Like all lawyers, he said, he began learning how to divorce his opinions from his performance the moment he donned his robes. "If you are asked to represent a skinhead, you may say: 'I have absolutely no regard for what you stand for, but you are entitled to a defence,' " he said.
"If somebody, as a lawyer, made a speech against capital punishment, that doesn't mean they should be precluded from sitting on a case involving the legality of capital punishment," Judge Major added.
"You and I go through life forming opinions about a variety of things, and changing them as time goes on. You have been a socialist in high school, but by the time you want a car you are a right-wing conservative."
Judge Major said he has dropped off several appeals upon discovering he knew a participant or a lawyer too closely, but he said he has yet to encounter a case where his opinions on an issue were too strong to overcome.

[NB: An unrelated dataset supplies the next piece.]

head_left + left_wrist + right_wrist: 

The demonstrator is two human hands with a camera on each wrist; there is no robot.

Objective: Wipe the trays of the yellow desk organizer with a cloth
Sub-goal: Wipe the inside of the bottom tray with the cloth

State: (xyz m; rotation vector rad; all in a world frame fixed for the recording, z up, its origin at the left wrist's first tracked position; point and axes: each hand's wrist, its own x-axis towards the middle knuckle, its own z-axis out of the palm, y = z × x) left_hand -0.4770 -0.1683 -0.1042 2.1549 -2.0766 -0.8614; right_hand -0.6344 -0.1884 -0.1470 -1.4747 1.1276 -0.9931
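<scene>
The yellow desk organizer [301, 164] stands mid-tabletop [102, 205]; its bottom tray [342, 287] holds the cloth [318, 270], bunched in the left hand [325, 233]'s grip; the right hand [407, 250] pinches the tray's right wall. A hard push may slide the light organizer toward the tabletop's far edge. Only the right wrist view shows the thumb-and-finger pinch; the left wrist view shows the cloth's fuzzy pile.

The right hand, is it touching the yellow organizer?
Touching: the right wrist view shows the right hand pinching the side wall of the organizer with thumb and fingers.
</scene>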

He said the case of Sue Rodriguez -- a terminally ill B.C. woman who wanted the court to legalize assisted suicide -- posed a special challenge. (Ms. Rodriguez lost in a 5-4 Supreme Court of Canada decision.)
"You could not have had a more sympathetic person bringing an application, and I'm sure all the judges had personal views on that," Judge Major said. "But everybody felt we just have to work at this and decide whether it was a violation of the Charter."
A chief justice might occasionally sit down to chat with the judge involved about a bias allegation, Judge Major said, but only with a relatively young judge. "If push comes to shove, it is up to the judge to decide," he said.
"Should a judge sit down when he has no bias, but some of the public thinks he does?" he asked. "It is not clear. But if the whole world thinks he does, maybe he shouldn't sit."
Judge Seniuk said the issues are quiet different for trial judges. He said they must be especially vigilant against viewing the accused or witnesses in stereotypical ways.
"You have to be conscious of the danger of bringing in vague, stereotypical concepts that pollute your decision-making process," he said.